Required action: Copy the data exactly as it appears, and do not include any pictures.

== Information provided ==

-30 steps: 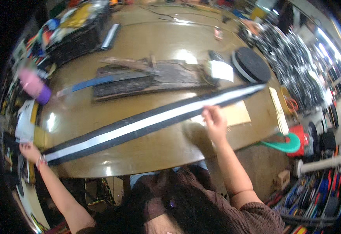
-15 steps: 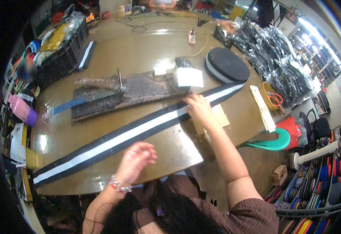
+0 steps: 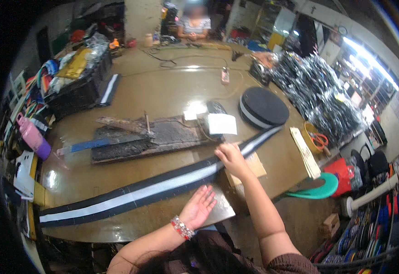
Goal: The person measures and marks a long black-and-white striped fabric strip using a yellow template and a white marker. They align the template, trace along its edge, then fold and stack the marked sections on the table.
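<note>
A long black strap with a white centre stripe runs diagonally across the near table toward a black-and-white roll at the right. My right hand pinches the strap's right part, beside a tan board. My left hand is open, palm turned up, just below the strap and touching none of it that I can see. Behind the strap lies a dark, worn wooden block with a blue strip across its left end and a white card at its right.
A black crate and pink bottle stand left. Wrapped black bundles, an orange-handled tool and pale strips lie right, above a green stool. A person sits across the table. Cords cross the far tabletop.
My left hand has left the strap's left end and moved right, now palm up. My right hand has shifted left onto the strap. The view has tilted up, showing the person opposite.
</note>
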`<state>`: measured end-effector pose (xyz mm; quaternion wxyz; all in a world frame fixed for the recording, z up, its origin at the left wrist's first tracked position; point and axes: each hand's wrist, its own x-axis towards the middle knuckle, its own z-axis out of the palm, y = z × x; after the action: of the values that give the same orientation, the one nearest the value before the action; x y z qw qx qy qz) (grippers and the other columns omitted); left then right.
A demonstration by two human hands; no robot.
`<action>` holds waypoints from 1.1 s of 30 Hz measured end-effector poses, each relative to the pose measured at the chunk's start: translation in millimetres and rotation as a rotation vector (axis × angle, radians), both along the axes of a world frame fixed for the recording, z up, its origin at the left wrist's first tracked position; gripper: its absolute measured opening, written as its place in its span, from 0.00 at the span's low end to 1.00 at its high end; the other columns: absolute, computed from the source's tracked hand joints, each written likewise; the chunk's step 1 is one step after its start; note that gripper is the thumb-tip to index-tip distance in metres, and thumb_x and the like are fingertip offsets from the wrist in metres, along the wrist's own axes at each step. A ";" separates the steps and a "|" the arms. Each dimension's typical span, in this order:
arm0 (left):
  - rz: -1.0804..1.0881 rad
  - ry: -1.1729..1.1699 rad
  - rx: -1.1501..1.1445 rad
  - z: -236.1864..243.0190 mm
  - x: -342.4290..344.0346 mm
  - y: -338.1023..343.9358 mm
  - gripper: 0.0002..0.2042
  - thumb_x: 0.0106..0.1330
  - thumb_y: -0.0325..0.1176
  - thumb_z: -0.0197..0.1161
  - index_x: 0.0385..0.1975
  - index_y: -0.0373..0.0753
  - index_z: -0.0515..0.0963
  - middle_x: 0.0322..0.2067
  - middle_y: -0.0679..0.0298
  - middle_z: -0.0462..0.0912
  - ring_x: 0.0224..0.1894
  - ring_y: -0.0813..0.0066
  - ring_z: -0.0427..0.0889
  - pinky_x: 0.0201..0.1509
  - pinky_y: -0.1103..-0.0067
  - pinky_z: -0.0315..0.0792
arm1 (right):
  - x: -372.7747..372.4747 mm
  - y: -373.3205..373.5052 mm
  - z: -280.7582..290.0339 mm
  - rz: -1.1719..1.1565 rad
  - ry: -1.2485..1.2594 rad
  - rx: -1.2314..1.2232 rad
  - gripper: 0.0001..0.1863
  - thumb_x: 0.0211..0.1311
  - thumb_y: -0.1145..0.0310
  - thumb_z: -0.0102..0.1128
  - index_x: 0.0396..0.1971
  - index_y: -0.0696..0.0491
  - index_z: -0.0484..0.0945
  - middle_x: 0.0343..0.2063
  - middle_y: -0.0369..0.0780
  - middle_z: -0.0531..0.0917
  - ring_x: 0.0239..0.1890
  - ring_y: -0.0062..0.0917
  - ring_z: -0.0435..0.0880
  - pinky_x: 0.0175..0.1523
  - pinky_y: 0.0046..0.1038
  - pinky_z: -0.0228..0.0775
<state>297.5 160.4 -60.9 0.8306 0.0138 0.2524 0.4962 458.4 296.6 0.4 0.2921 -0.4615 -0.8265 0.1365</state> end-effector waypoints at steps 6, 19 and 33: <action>0.376 0.027 0.240 16.9 -26.3 -7.4 0.16 0.66 0.30 0.58 0.53 0.39 0.68 0.50 0.60 0.76 0.51 0.65 0.77 0.49 0.71 0.77 | -42.4 -40.0 26.8 0.116 0.155 0.065 0.14 0.62 0.66 0.54 0.21 0.56 0.66 0.20 0.43 0.68 0.28 0.40 0.68 0.40 0.36 0.57; 0.749 1.221 0.771 72.2 -196.8 -121.3 0.35 0.61 0.35 0.56 0.69 0.46 0.49 0.63 0.55 0.58 0.60 0.57 0.67 0.61 0.62 0.66 | -4.6 13.2 103.5 -0.197 0.017 0.477 0.28 0.43 0.61 0.74 0.43 0.57 0.75 0.42 0.48 0.78 0.46 0.42 0.78 0.49 0.35 0.72; -1.274 3.362 1.418 41.2 -324.6 -85.7 0.20 0.62 0.37 0.59 0.52 0.36 0.67 0.43 0.54 0.71 0.45 0.63 0.73 0.49 0.71 0.73 | 109.4 256.7 54.2 -0.713 -0.677 -0.255 0.35 0.56 0.40 0.57 0.48 0.59 0.77 0.42 0.48 0.82 0.48 0.38 0.81 0.51 0.35 0.74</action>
<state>-27.1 74.7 -19.7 0.3509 -0.7618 -0.4120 0.3562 567.8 553.3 54.6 -0.0224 -0.7652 -0.6428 -0.0291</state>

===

The completed task:
-30 steps: 
-15 steps: 
+0 steps: 
Goal: The person measures and marks a long black-and-white striped fabric strip using a yellow template and a white marker. They align the template, trace along its edge, then fold and stack the marked sections on the table.
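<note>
A long black strap with a white centre stripe runs diagonally across the near table toward a black-and-white roll at the right. My right hand pinches the strap's right part, beside a tan board. My left hand is open, palm turned up, just below the strap and touching none of it that I can see. Behind the strap lies a dark, worn wooden block with a blue strip across its left end and a white card at its right.
A black crate and pink bottle stand left. Wrapped black bundles, an orange-handled tool and pale strips lie right, above a green stool. A person sits across the table. Cords cross the far tabletop.
My left hand has left the strap's left end and moved right, now palm up. My right hand has shifted left onto the strap. The view has tilted up, showing the person opposite.
</note>
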`<state>`: measured end-effector pose (xyz mm; quaternion wxyz; all in a world frame fixed for the recording, z up, its origin at the left wrist's first tracked position; point and axes: each hand's wrist, its own x-axis towards the middle knuckle, its own z-axis out of the palm, y = z × x; after the action: of the values that give the same orientation, the one nearest the value before the action; x y z qw qx qy qz) (grippers and the other columns omitted); left then right.
A demonstration by two human hands; no robot.
`<action>` holds waypoints from 1.1 s of 30 Hz measured end-effector poses, each relative to the pose measured at the chunk's start: translation in millimetres and rotation as a rotation vector (axis × angle, radians), both along the axes of a world frame fixed for the recording, z up, its origin at the left wrist's first tracked position; gripper: its absolute measured opening, written as its place in its span, from 0.00 at the span's low end to 1.00 at its high end; the other columns: absolute, computed from the source's tracked hand joints, each written likewise; the chunk's step 1 is one step after its start; note that gripper is the thumb-tip to index-tip distance in metres, and thumb_x and the like are fingertip offsets from the wrist in metres, along the wrist's own axes at each step. A ";" separates the steps and a "|" the arms. Each dimension's typical span, in this order:
arm0 (left):
  - rz: -1.0804..1.0881 rad
  - ry: -1.1729..1.1699 rad
  - rx: -1.1501..1.1445 rad
  - z: -236.1864..243.0190 mm
  - x: -342.4290..344.0346 mm
  - y: -338.1023..343.9358 mm
  - gripper: 0.0002..0.2042
  - thumb_x: 0.0106..0.1330
  - thumb_y: -0.0325..0.1176
  - thumb_z: -0.0197..0.1161
  - index_x: 0.0385..0.1975
  - index_y: -0.0373..0.0753
  - index_z: -0.0515..0.0963
  - middle_x: 0.0322..0.2067
  - middle_y: -0.0679..0.0298
  - middle_z: -0.0462..0.0912
  - ring_x: 0.0224..0.1894
  - ring_y: -0.0813..0.0066
  - ring_z: -0.0427..0.0889
  - pinky_x: 0.0201..0.1509
  - pinky_y: -0.1103..-0.0067
  - pinky_z: -0.0315..0.0792
arm1 (right):
  - x: -372.7747..372.4747 mm
  - y: -373.3205..373.5052 mm
  - z: -280.7582..290.0339 mm
  - rz: -1.1719..1.1565 rad
  - ry: -1.2485..1.2594 rad
  - rx: -1.2314..1.2232 rad
  - gripper: 0.0001..0.1863
  - thumb_x: 0.0211..0.1311
  - thumb_y: -0.1145..0.0310
  - thumb_z: -0.0102..0.1128
  - index_x: 0.0396..0.1971
  - index_y: -0.0696..0.0491
  - index_z: -0.0484..0.0945
  - middle_x: 0.0343..0.2063
  - middle_y: -0.0369..0.0780
  - middle_z: -0.0531..0.0917
  - ring_x: 0.0239..0.1890
  - ring_y: -0.0062..0.0917
  - ring_z: -0.0435..0.0880
  - pinky_x: 0.0175..0.1523
  - pinky_y: 0.0046..0.1038
  - pinky_z: -0.0228..0.0775
<state>297.5 160.4 -60.9 0.8306 0.0138 0.2524 0.4962 458.4 296.6 0.4 0.2921 -0.4615 -0.8265 0.1365</state> end-effector waypoints at steps 6, 19 and 33: <action>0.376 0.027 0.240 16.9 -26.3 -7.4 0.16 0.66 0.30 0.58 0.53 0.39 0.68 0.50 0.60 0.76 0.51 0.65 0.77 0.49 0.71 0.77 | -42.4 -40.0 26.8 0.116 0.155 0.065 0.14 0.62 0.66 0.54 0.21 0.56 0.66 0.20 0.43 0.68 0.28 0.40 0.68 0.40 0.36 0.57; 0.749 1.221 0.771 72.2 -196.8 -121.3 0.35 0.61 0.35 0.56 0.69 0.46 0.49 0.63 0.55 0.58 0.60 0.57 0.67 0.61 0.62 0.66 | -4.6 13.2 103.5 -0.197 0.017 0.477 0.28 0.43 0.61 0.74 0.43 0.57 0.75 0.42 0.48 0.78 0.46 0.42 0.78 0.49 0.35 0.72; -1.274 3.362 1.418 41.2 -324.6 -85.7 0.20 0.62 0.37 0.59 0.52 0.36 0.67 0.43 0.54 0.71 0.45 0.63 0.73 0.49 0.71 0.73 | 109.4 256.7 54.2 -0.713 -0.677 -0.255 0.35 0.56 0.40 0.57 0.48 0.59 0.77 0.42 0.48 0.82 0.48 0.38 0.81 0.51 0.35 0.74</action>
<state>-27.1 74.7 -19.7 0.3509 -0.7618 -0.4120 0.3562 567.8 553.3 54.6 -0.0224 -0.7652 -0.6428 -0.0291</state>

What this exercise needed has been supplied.